Re: Document Object Model (DOM) Level 3 XPath Specification from Ray Whitmer on 2001-06-22 (www-dom@w3.org from April to June 2001)

From: Ray Whitmer <rayw@netscape.com>
Date: Fri, 22 Jun 2001 11:02:10 -0700
To: Christian Nentwich <c.nentwich@cs.ucl.ac.uk>
CC: Philippe Le Hegaret <plh@w3.org>, bradford@dbxmlgroup.com, www-dom@w3.org
Message-ID: <3B338822.8060606@netscape.com>

Christian Nentwich wrote:

>>>>I have further requirements that require the repeated evaluation of
>>>>XPaths (>= 100000 times). I find the Xalan approach quite useful here,
>>>>which parses the path once to be evaluated multiple times. I see quite a
>>>>bad performance hit coming along if I use the interfaces from the draft
>>>>
The feedback is good, and must be weighed.  If it could be shown that 
the gain were worth the added complexity for most users, a factory based 
approach for compiled expressions could be workable.  If, on the other 
hand, this is a usage pattern that most anticipated usages or 
implementations will not benefit from, then the cost must be considered.

>>>>
>>Either of these cases can be improved in the implementation by very
>>simple caching schemes:
>>
>
>I agree completely.
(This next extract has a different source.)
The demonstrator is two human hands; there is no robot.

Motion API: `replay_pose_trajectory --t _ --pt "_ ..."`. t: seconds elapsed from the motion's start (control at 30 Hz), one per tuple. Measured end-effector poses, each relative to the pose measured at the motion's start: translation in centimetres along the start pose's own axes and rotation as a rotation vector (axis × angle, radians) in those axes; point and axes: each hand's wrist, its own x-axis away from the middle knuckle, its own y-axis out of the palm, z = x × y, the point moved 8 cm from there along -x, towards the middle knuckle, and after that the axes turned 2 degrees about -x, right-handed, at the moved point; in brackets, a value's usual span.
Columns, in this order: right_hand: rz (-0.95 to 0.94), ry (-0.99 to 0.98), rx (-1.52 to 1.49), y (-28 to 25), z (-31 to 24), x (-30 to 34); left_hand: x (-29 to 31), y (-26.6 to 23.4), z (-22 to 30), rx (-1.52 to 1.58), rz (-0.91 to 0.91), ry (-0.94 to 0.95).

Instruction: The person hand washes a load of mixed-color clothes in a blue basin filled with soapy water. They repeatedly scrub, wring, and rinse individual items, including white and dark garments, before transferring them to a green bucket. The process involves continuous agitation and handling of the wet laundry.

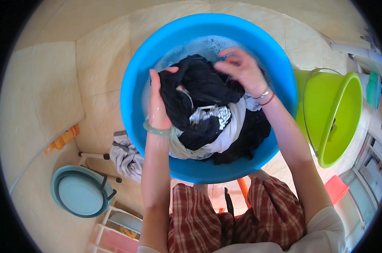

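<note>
A wet black garment (195, 80) is heaped above soapy water in a large blue basin (283, 109). My left hand (159, 105) grips its left side, some fingers hidden by the cloth; a pale green bangle circles that wrist. Over the garment's right side, my right hand (243, 71) is lifted with its fingers curved and apart, slightly blurred, and I see nothing in it. Below the black cloth lie a white cloth (237, 126), a black-and-white patterned piece (218, 116) and more dark clothing (250, 139). Suds (207, 42) float at the basin's far side.
To the right, a lime-green bucket (338, 122) with a wire handle leans close to the basin. Grey and white cloth (125, 158) lies at lower left, near a pale blue basin (79, 192) and a rack (104, 223). A red object (336, 189) sits at lower right.
</note>
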Motion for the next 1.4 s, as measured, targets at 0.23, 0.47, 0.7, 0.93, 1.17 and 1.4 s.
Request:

However, 100000 hash table lookups take longer than 0 
>hashtable lookups. More importantly, the application programmer will
>know a lot better when a parsed path object is not needed anymore. I would 
>like to be able to control this behaviour, not have it hidden behind the 
>interface. I can already see myself editing the processor source code because 
>it discards my objects too frequently :) One size does not fit all...
>
This is the premise of manual allocation and deallocation schemes -- 
that the application will control it manually better.  This is quite 
likely to NOT be true.  Clearly one size never fits all.  Standards is 
about making some compromises to handle a good deal of the cases well. 
 A robust cache might adjust itself based upon actual usage, and make a 
better decision than even a conscientious application coder.  It might 
never discard entries until space got tight.  This obviously makes the 
application coder's life easier and the implementation coder's life 
harder, if he produces a quality implementation.  This is the way it 
should be in many cases.

I do not think that 100000 hashtable string key lookups will be 
significant compared to 100000 XPath expression evaluations.  This 
reminds me of problems in the Java libraries with font creation, which 
is an extremely expensive operation.  But that doesn't stop applications 
from creating fonts in loops or in events or wherever they happen to 
find themselves and not keeping around fonts, slowing down many 
applications incredibly.  A little bit of caching can go a very long way 
to solving the problem.

If it were decided that common use cases made a factory mechanism for 
the compiled expression a good idea, it would still be very prudent for 
the implementation of the factory mechanism to cache for the majority of 
applications that did not keep them between uses but often produced the 
same expressions.  The hashtable lookup hit would be more than worth the 
gain for users who commonly may not carefully manage their compiled 
expressions.

Ray Whitmer
rayw@netscape.com

Received on Friday, 22 June 2001 13:58:15 UTC